AIM OF THE TASK:
Look at each line of the listing. Copy those that hold the string "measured".

======== DATA SHOWN

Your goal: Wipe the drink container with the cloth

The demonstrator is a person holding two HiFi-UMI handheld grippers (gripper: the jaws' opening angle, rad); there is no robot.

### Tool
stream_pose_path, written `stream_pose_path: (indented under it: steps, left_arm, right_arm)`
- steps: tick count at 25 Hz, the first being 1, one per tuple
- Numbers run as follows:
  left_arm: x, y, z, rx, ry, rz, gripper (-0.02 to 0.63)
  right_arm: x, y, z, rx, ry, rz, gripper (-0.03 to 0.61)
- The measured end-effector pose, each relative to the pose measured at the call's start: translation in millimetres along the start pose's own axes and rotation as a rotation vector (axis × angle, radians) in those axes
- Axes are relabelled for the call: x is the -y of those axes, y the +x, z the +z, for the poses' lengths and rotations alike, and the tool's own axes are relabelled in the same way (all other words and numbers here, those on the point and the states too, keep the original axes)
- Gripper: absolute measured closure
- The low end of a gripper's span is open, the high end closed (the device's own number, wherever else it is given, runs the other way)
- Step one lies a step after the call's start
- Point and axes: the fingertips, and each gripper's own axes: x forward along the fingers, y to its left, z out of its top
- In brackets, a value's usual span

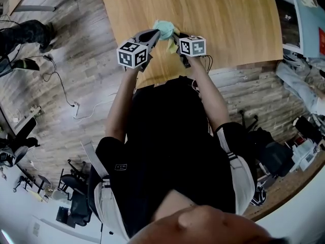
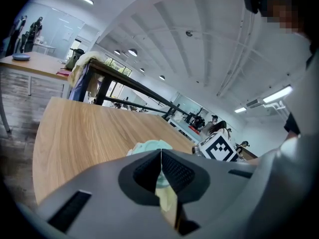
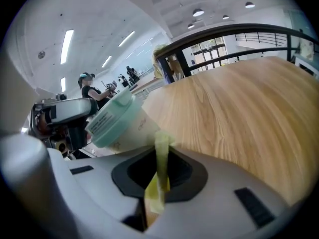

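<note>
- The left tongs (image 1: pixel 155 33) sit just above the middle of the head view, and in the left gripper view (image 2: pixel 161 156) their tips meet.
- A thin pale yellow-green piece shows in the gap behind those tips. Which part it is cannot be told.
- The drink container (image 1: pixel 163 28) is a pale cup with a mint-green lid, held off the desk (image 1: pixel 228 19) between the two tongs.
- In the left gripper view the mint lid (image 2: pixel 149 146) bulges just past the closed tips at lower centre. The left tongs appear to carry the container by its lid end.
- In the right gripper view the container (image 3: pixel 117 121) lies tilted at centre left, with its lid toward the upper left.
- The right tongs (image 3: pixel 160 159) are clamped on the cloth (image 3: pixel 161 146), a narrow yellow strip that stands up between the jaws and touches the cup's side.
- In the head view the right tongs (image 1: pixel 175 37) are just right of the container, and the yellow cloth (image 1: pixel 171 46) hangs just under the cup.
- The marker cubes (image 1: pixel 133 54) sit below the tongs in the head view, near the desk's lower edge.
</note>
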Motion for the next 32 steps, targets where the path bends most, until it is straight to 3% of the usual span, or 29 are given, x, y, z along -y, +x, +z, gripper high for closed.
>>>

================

EXPECTED ANSWER:
- The measured end-effector pose, each relative to the pose measured at the call's start: translation in millimetres along the start pose's own axes and rotation as a rotation vector (axis × angle, radians) in those axes
- Gripper: absolute measured closure

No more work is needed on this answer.